Activity
Return every line from the one with "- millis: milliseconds" through the one with "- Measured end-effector", inclusive, exactly as it appears below.

──────── Provided material

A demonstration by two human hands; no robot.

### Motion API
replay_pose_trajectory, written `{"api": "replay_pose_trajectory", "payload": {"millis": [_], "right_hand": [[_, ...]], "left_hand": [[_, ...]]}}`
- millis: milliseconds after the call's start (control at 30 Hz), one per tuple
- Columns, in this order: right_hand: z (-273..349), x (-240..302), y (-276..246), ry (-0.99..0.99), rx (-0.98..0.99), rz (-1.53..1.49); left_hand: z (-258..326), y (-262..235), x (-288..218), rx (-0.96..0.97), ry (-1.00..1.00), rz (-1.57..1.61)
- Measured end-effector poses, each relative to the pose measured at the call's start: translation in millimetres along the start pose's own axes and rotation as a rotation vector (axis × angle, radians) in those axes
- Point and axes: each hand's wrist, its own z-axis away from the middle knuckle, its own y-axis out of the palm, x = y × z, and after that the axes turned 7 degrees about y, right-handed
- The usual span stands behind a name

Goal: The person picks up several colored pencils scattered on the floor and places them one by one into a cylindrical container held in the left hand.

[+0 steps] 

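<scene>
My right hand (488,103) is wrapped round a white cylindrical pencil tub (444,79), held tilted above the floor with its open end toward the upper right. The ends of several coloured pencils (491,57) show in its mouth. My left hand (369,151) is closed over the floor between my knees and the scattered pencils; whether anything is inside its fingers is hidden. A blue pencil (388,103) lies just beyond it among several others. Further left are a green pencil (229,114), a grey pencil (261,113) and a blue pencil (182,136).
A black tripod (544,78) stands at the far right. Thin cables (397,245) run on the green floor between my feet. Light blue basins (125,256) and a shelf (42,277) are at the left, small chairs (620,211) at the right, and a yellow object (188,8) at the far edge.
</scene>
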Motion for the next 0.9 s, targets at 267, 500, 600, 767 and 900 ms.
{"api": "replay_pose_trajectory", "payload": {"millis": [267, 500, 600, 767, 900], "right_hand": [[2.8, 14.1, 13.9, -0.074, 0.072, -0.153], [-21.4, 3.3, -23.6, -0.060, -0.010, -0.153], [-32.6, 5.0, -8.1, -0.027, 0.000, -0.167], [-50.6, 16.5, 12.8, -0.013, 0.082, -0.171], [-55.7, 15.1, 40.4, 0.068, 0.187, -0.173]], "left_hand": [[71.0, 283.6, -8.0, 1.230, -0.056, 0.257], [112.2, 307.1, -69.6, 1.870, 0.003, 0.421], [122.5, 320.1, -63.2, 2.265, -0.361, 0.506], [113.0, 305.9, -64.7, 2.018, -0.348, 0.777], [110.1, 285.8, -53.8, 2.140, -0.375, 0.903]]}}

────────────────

Output of the exercise
- millis: milliseconds after the call's start (control at 30 Hz), one per tuple
- Columns, in this order: right_hand: z (-273..349), x (-240..302), y (-276..246), ry (-0.99..0.99), rx (-0.98..0.99), rz (-1.53..1.49); left_hand: z (-258..326), y (-262..235), x (-288..218), rx (-0.96..0.97), ry (-1.00..1.00), rz (-1.57..1.61)
- Measured end-effector poses, each relative to the pose measured at the call's start: translation in millimetres along the start pose's own axes and rotation as a rotation vector (axis × angle, radians) in those axes

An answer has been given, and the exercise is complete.